Stella okolobah avatar

Stella okolobah

Been a mother of a beautiful sickle cell daughter is learning to accept peoples blame that you should have known better and that you are paying for what you yourself brought upon yourself even when you try to explain that it was a laboratory error that caused it all.

It is looking at every lady that passes by on her two feet and wishing your daughter could be able to move again like that and not suffer the stigma of been called a deformed child because of early avascular necrosis

It is praying every minute and if you are a Christian like me,calling on God every minute and hoping desperately for a supernatural cure while still seeing and living the harsh reality of sickle cell.

It is seeing your daughter almost always in pain and knowing you can't do much to help her.

It is hoping for the longest time for someone to comfort you and tell you there is hope but eventually,you cease to look for understanding and support and just carry your child one day at a time.

It is looking at your daughter everyday and praying to God that she does not lose hope and joy and attempt to commit suicide someday.

It is long nights of tears and sorrow and never having a normal life.

It is not really knowing or remembering what it feels like to have a normal family because everyone is traumatised when sickle cell crises occur.

It is the state of near madness one finds oneself perpetually in due to the continual seeing and partaking in the pains of a sickle cell child and the effects this has on the psych.

It is not taking holidays by oneself because your child may fall into crisis in your absence.

It is fearing your child may be bullied at school and lack friends due to her condition.

It is praying that she finds someone of the opposite sex who will love and accept her as she is and not oppress her because she has suffered enough and deserves to be happy in life like everyone else.

It is hoping and praying that family members stand with you through it all and even though they may get tired of your trials,they try to still exhibit compassion and stick it out with you and your child.
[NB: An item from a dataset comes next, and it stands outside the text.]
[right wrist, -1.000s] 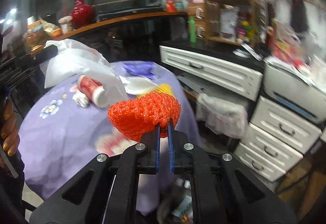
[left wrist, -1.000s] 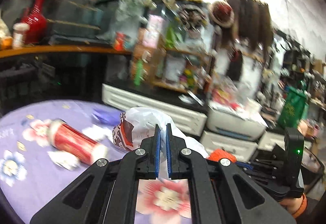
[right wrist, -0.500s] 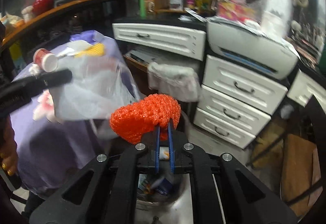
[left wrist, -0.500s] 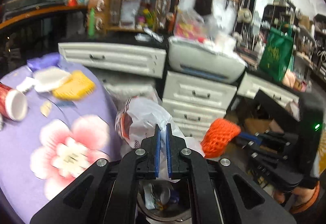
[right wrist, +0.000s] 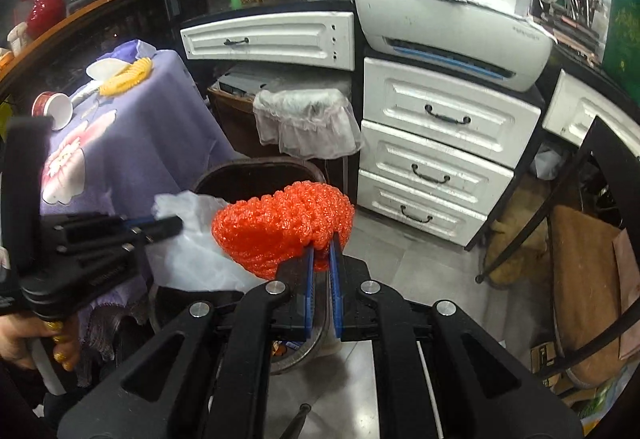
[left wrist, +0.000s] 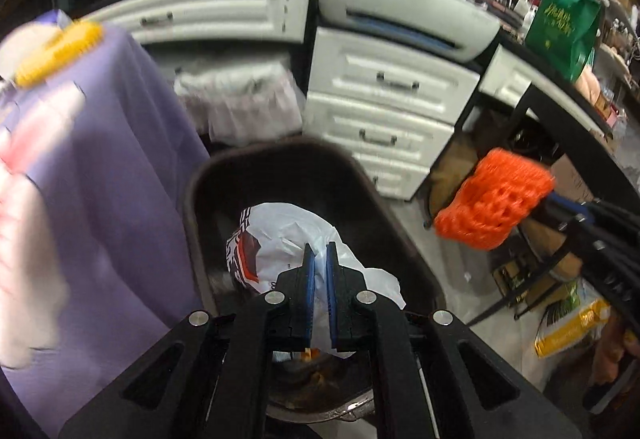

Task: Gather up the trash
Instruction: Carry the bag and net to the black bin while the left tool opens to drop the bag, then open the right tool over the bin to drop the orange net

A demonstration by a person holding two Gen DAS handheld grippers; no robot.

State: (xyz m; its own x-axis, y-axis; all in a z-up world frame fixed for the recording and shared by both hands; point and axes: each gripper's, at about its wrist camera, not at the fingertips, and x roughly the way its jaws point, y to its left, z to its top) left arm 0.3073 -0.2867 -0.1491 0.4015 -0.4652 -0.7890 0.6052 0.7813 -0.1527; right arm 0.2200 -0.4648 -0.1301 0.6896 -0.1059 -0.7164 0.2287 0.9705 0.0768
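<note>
The plastic bag hangs over the open bin, pinched by the left claw; the right claw grips the orange net beside it. Part each claw only once squarely above the bin.

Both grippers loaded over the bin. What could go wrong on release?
1. The white plastic bag is light and billowy; it may cling to the left gripper or drape over the dark bin's rim.
2. The orange foam net, in the right gripper, seems near the bin's edge and could land on the floor.
</note>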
It is long years of blaming and fighting God for the cross he put or allowed on your child,and then finally settling down to help your child learn to live with the sickle cell condition

It is hearing that stem cell therapy could cure sickle cell and experiencing tremendous joy but having it crushed when you hear the huge amount it will take and understanding that it is the cure for the very rich.

It is been happy with good news and almost simultaneously losing it at the sight and sound of your child in crisis.
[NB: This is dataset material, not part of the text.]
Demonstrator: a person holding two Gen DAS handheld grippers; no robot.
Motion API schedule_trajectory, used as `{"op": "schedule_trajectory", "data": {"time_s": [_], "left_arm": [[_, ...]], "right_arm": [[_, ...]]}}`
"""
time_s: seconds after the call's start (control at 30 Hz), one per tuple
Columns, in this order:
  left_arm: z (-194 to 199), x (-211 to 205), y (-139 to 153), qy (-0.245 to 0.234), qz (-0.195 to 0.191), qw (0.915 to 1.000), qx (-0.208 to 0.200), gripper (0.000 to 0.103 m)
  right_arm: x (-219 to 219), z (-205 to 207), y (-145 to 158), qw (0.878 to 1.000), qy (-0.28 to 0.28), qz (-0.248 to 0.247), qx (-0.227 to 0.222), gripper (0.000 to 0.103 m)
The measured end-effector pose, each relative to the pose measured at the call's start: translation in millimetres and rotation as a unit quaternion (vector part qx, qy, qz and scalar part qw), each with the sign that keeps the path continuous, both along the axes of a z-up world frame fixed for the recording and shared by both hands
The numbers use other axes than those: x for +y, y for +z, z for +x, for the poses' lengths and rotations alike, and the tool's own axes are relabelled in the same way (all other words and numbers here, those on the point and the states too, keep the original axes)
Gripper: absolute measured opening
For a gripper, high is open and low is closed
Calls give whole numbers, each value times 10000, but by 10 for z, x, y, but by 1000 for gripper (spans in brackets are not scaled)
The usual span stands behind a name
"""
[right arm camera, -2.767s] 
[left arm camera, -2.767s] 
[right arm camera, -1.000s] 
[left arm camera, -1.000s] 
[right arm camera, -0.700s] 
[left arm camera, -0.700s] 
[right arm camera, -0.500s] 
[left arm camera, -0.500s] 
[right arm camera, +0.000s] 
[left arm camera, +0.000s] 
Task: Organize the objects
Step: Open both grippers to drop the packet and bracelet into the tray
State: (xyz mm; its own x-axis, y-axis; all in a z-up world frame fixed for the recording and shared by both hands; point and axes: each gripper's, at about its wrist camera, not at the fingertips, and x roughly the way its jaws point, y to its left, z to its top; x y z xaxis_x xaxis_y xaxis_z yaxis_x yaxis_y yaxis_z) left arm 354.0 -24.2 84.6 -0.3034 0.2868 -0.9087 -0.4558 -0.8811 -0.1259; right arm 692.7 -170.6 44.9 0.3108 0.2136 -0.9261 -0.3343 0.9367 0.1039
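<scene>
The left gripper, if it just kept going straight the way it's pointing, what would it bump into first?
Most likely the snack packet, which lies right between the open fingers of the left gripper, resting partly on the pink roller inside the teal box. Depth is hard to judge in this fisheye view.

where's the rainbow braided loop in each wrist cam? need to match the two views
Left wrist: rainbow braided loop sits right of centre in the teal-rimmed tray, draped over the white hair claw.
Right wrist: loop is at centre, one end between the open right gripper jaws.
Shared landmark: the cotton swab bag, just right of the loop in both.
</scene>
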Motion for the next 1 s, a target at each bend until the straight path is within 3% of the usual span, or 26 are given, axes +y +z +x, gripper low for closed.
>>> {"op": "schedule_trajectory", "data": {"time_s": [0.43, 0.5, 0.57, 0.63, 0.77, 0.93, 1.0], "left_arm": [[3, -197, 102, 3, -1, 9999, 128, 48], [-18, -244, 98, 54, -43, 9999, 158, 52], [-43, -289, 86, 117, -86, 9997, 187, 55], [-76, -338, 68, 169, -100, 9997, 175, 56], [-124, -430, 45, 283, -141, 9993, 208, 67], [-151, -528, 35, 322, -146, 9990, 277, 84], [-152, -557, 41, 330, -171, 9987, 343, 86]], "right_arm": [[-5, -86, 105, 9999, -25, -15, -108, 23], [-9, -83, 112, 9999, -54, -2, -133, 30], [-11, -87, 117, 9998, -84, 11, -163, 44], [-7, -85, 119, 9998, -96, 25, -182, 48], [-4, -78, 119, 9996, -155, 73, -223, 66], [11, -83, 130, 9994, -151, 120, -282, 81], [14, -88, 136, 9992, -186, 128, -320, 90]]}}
It is looking at your colleagues and knowing you want more out of life and can be better and do better but feeling no inner drive and motivation because your life revolves around the happiness of your child because if they are not happy or settled, then you are not.

It is seeing other parents traumatised with the reality of sickle cell and offering a word of hope even though you too are hurting inside.

It is seeing other children and people living with sickle cell and wishing that if you could,you would just wipe away every trace of sickle cell from their life and make them happy.

Finally through it all,it is a condition you would never wish even on your enemies .It is something that when you look back on,you can't but thank God for it all because it is by His grace that your child and family are pulling through day by day. You observe that you are a more compassionate person and you appreciate life more. You tolerate people more because you understand that it is not easy to carry an infirmed family member. Life is hard enough without adding sickle cell to it. As we stand with our children, with our brothers and sisters all over the world living with sickle cell,we say we love you all,we appreciate you all,and you are beautiful.
We want you to know that in this struggle,you are the ones that give us hope and the strength to continue. It is because you are not giving up that's why we can't give up. In this struggle,you are the shining light we see. We pray for you and wish you well. Be strong,be courageous, none of this is your fault,you are not alone,God bless you.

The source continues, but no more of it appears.